After his build up and grand entrance, Ahab will almost inevitably deliver one or more absolutely killer lines. "Ego non baptizo te in nomine patris, sed in nomine diaboli!" The great lines are often heavily laden, referential and suggestive: by turns Melville will suggest Marlowe's Faust, Milton's Satan, or Shakespeare's Edmund. As you read, stop and admire the art of the framing of Ahab: all these techniques, all this build up, and all these wonderful lines are what make him one of the most powerful characters in literature. These one-liners are the greater part of the sheer bombast in Moby Dick. All too often, critics remember them as the whole book, and forget the less dramatic, contemplative, philosophical and humorous stretches that make up most of the work.

Outside of the chapters where Ahab is central, most chapters will fit into two other types: chapters that focus elsewhere but lead to a discussion of Ahab or flesh out some aspect of Ahab, and chapters that generally take a philosophical deep dive, often focused on the Whale or whaling, wholly omitting Ahab.

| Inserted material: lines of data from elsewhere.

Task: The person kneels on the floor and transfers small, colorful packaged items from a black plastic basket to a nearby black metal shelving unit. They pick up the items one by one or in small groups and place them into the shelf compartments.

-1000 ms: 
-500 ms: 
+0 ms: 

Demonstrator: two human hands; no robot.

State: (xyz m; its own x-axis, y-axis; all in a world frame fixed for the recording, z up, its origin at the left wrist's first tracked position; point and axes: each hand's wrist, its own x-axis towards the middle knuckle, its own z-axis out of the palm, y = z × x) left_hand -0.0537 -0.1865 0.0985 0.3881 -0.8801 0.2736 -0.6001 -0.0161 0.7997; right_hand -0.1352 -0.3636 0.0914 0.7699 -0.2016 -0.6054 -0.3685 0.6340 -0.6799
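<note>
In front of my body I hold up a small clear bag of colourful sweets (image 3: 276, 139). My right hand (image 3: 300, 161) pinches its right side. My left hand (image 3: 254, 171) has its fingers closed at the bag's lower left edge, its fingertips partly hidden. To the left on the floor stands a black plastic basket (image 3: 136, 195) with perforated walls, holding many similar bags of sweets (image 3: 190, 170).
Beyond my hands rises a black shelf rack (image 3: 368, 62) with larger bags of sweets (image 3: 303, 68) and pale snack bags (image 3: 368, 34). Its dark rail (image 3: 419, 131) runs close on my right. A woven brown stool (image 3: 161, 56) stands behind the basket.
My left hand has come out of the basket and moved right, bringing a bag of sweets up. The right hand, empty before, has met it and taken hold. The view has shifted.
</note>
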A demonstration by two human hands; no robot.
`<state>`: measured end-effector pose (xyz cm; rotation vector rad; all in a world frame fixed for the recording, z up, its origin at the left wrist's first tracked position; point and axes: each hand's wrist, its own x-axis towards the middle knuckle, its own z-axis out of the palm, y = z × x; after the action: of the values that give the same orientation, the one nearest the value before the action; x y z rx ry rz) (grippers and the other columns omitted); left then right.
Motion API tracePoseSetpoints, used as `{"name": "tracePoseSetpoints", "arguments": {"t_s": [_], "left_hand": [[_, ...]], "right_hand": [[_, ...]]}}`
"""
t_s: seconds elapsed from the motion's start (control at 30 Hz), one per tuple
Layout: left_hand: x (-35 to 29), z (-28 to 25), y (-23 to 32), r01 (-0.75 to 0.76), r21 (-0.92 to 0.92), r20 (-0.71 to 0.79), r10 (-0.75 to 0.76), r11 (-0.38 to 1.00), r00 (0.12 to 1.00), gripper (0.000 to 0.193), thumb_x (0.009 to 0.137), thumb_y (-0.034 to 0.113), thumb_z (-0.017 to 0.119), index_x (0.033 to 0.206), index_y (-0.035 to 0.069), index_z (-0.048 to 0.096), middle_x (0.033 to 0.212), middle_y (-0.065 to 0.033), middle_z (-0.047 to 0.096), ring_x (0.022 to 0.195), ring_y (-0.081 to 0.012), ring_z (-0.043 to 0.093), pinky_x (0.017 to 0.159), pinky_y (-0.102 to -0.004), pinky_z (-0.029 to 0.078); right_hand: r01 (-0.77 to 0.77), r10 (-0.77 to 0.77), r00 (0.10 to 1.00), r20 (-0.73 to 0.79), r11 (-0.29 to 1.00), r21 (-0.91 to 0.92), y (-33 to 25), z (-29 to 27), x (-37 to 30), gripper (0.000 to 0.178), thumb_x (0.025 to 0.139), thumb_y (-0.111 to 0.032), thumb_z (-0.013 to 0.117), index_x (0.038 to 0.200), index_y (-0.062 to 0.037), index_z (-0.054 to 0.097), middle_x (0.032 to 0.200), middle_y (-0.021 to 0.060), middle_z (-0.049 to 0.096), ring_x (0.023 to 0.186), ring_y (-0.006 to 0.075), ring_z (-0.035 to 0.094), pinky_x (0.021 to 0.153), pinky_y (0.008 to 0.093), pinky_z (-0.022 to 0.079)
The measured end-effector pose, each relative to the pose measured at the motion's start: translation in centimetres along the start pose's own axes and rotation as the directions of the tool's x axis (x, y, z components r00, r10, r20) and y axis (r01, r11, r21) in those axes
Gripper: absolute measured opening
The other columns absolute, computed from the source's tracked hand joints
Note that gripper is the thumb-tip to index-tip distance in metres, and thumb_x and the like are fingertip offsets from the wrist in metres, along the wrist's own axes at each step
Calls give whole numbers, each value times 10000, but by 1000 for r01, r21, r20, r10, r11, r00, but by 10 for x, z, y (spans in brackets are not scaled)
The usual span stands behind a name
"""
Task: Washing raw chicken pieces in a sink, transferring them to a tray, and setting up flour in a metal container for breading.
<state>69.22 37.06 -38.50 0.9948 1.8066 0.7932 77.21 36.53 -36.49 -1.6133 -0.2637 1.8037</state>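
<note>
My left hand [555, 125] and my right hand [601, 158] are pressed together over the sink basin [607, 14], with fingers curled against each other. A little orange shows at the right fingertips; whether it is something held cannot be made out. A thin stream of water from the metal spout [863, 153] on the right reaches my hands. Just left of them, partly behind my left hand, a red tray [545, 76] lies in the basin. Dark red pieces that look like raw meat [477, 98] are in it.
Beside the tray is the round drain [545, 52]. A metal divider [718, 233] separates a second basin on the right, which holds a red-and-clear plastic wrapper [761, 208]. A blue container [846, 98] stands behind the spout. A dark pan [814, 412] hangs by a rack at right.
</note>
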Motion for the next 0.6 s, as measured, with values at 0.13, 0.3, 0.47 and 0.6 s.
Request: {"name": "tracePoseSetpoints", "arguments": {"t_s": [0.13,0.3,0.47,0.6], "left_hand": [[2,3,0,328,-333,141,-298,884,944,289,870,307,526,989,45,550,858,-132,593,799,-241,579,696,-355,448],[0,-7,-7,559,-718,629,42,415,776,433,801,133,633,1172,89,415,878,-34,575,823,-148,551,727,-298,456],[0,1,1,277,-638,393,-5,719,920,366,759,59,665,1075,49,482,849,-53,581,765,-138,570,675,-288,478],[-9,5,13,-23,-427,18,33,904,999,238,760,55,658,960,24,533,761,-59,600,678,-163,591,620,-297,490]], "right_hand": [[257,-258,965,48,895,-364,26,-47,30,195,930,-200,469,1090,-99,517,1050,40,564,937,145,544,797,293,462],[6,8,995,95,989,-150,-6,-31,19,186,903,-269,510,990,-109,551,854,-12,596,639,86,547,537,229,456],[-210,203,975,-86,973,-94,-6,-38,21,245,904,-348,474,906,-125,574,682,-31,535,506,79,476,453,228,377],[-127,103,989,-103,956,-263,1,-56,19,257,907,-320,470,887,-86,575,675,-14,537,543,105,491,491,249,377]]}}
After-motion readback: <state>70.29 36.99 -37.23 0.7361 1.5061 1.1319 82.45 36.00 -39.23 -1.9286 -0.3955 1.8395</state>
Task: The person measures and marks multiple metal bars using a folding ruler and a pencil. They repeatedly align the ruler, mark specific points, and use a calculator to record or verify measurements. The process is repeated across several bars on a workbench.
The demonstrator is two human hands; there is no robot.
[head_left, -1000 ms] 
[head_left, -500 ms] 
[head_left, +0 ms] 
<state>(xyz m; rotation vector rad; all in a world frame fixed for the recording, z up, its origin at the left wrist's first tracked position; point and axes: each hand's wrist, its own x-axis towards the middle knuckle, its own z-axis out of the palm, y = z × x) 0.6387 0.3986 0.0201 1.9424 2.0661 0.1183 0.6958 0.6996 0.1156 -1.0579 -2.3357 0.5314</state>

The chapter entitled Moby Dick, for example, is one of the first category, focusing first on the whale, but finally leading to Ahab and his key mates and crew:

Here, then, was this grey- headed, ungodly old man, chasing with curses a Job's whale round the world, at the head of a crew, too, chiefly made up of mongrel renegades, and castaways, and cannibals -- morally enfeebled also, by the incompetence of mere unaided virtue or right- mindedness in Starbuck, the invulnerable jollity of indifference and recklessness in Stubb, and the pervading mediocrity in Flask. Such a crew, so officered, seemed specially picked and packed by some infernal fatality to help him to his monomaniac revenge.


For the most part, however, Ahab recedes into the background for the long less dramatic parts of the book; these are the territory of the whale and whaling, and of we mere mortals who concern ourselves with them. When Melville turns contemplative, Ahab and his Latin and his thees and thous step aside.